The AdhR regulatory protein is an activator of ⁵⁴-dependent transcription of adhA1 and adhA2 genes, which are required for alcohol synthesis in Clostridium beijerinckii. Here, we identified the signal perceived by AdhR and determined the regulatory mechanism of AdhR activity. By assaying the activity of AdhR in N-terminally truncated forms, a negative control mechanism of AdhR activity was identified in which the central AAA⁺ domain is subject to repression by the N-terminal GAF and PAS domains. Binding of Fe²⁺ to the GAF domain was found to relieve intramolecular repression and stimulate the ATPase activity of AdhR, allowing the AdhR to activate transcription. This control mechanism enables AdhR to regulate transcription of adhA1 and adhA2 in response to cellular redox status. The mutants deficient in AdhR or ⁵⁴ showed large shifts in intracellular redox state indicated by the NADH/NAD⁺ ratio under conditions of increased electron availability or oxidative stress. We demonstrated that the Fe²⁺-activated transcriptional regulator AdhR and ⁵⁴ control alcohol synthesis to maintain redox homeostasis in clostridial cells. Expression of N-terminally truncated forms of AdhR resulted in improved solvent production by C. beijerinckii.

IMPORTANCE Solventogenic clostridia are anaerobic bacteria that can produce butanol, ethanol, and acetone, which can be used as biofuels or building block chemicals.
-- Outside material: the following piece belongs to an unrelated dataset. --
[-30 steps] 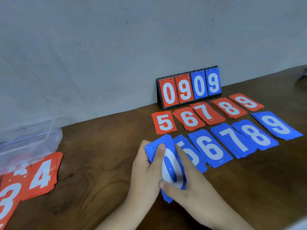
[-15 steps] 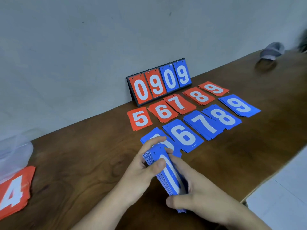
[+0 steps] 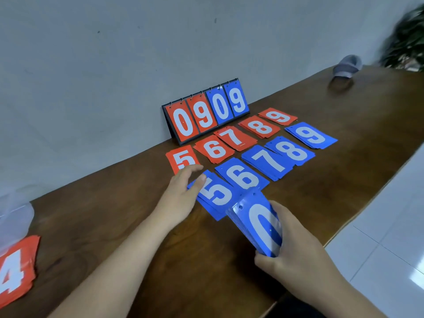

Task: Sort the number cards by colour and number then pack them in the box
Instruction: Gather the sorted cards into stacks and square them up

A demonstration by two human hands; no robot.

Here, we show that AdhR, a ⁵⁴-dependent transcriptional activator, senses the intracellular redox status and controls alcohol synthesis in Clostridium beijerinckii. AdhR provides a new example of a GAF domain coordinating a mononuclear non-heme iron to sense and transduce the redox signal. Our study reveals a previously unrecognized functional role of ⁵⁴ in control of cellular redox balance and provides new insights into redox signaling and regulation in clostridia. Our results reveal AdhR as a novel engineering target for improving solvent production by C. beijerinckii and other solventogenic clostridia.
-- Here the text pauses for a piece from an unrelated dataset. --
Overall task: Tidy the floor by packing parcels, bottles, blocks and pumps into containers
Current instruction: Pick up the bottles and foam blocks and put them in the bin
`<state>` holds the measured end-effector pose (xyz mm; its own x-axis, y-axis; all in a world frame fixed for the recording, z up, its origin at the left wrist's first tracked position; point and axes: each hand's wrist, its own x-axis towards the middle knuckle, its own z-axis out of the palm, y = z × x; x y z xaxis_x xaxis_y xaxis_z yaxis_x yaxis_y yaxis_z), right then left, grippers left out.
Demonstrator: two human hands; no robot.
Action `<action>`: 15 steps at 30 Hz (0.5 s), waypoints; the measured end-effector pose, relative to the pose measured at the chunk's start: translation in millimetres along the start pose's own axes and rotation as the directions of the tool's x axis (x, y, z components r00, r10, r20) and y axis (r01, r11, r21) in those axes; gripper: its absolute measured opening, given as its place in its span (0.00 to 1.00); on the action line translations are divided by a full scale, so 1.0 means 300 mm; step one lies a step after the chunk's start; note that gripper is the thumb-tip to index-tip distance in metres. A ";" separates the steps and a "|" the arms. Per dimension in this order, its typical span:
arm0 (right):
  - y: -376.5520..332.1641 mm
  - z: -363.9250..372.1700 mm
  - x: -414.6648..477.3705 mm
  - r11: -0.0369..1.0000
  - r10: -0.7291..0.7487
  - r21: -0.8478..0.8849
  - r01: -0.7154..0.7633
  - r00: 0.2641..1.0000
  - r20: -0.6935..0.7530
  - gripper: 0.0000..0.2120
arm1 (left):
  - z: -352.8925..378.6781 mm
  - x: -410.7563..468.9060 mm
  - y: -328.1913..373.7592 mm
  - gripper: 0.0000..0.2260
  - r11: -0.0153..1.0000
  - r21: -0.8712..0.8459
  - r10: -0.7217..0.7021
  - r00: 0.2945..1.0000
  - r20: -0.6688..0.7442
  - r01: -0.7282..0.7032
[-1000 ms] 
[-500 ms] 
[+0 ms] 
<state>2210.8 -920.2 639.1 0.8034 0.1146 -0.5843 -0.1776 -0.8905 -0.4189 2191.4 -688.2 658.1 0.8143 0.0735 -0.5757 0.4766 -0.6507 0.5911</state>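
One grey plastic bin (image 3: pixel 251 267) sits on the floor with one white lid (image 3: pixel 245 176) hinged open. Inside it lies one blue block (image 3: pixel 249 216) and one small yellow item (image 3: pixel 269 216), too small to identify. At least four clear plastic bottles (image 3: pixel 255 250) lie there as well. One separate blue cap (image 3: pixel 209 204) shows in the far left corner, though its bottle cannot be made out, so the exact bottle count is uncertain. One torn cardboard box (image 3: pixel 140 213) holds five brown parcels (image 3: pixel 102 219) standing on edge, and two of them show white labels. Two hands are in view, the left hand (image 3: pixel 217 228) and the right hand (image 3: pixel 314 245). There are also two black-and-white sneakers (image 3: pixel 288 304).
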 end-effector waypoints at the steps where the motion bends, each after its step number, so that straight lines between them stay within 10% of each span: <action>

AdhR调节蛋白是adhA1和adhA2基因⁵⁴依赖性转录的激活剂，这是拜氏梭菌中酒精合成所必需的。在这里，我们确定了AdhR感知到的信号，并确定了AdhR活性的调节机制。通过测定N-末端截短形式的AdhR的活性，鉴定了AdhR活性的阴性对照机制，其中中央AAA ⁺结构域受到N-末端GAF和PAS结构域的抑制。Fe ^2+的结合发现对GAF结构域的“抑制”减轻分子内阻遏并刺激AdhR的ATP酶活性，从而允许AdhR激活转录。这种控制机制使AdhR能够响应细胞氧化还原状态来调节adhA1和adhA2的转录。缺乏AdhR或⁵⁴的突变体在电子可利用性增加或氧化应激增加的条件下，NADH / NAD ⁺比值表明细胞内氧化还原状态发生了较大变化。我们证明了Fe ²⁺激活的转录调节因子AdhR和⁵⁴控制酒精的合成，以维持梭菌细胞中的氧化还原稳态。NhT截短形式的AdhR的表达导致拜氏梭菌提高了溶剂产量。
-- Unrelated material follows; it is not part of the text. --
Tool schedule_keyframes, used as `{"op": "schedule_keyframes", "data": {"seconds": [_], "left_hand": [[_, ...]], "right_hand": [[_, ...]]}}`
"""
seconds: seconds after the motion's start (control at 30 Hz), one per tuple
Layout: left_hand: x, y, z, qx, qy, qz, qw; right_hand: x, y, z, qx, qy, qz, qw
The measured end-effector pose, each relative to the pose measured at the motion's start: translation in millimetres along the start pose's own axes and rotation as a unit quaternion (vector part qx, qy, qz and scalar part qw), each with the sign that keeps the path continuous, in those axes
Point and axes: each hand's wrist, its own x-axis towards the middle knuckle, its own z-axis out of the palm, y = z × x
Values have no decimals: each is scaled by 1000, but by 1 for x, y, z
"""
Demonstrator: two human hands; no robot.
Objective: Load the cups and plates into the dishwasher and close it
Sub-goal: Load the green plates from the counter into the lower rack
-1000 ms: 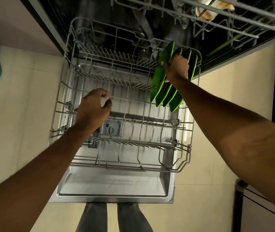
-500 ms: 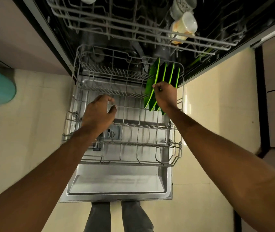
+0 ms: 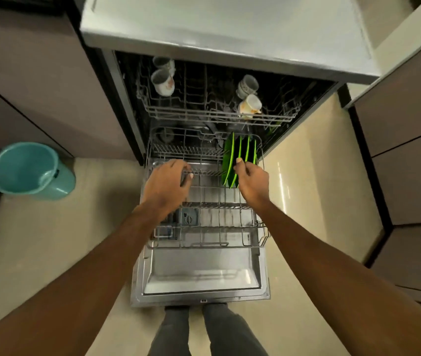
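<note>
Green plates [image 3: 228, 160] stand edge-up in lower rack [image 3: 204, 228], frame centre, just above right hand [image 3: 252, 181] pinching one rim; left hand [image 3: 167, 185] farther left, fingers loosely curled, empty.

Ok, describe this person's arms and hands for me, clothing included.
The left hand and right hand wear no gloves, and no ring, watch or bracelet shows. The left arm and right arm are uncovered right to the picture's edge, with no sleeve in view.
</note>
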Motion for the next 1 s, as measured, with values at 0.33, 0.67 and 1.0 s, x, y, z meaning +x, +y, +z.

重要说明产溶剂梭状芽胞杆菌是厌氧细菌，可产生丁醇，乙醇和丙酮，可用作生物燃料或化学原料。在这里，我们显示AdhR，⁵⁴依赖性转录激活剂，感知细胞内的氧化还原状态，并控制拜氏梭菌中的醇合成。AdhR提供了一个GAF域的新示例，该域可协调单核非血红素铁以检测和转导氧化还原信号。我们的研究揭示了⁵⁴在控制细胞氧化还原平衡中以前未被认识的功能作用，并为梭菌中的氧化还原信号传导和调节提供了新的见解。我们的结果表明，AdhR是改善拜氏梭菌溶剂生产的新工程目标。 和其他产溶剂梭状芽胞杆菌。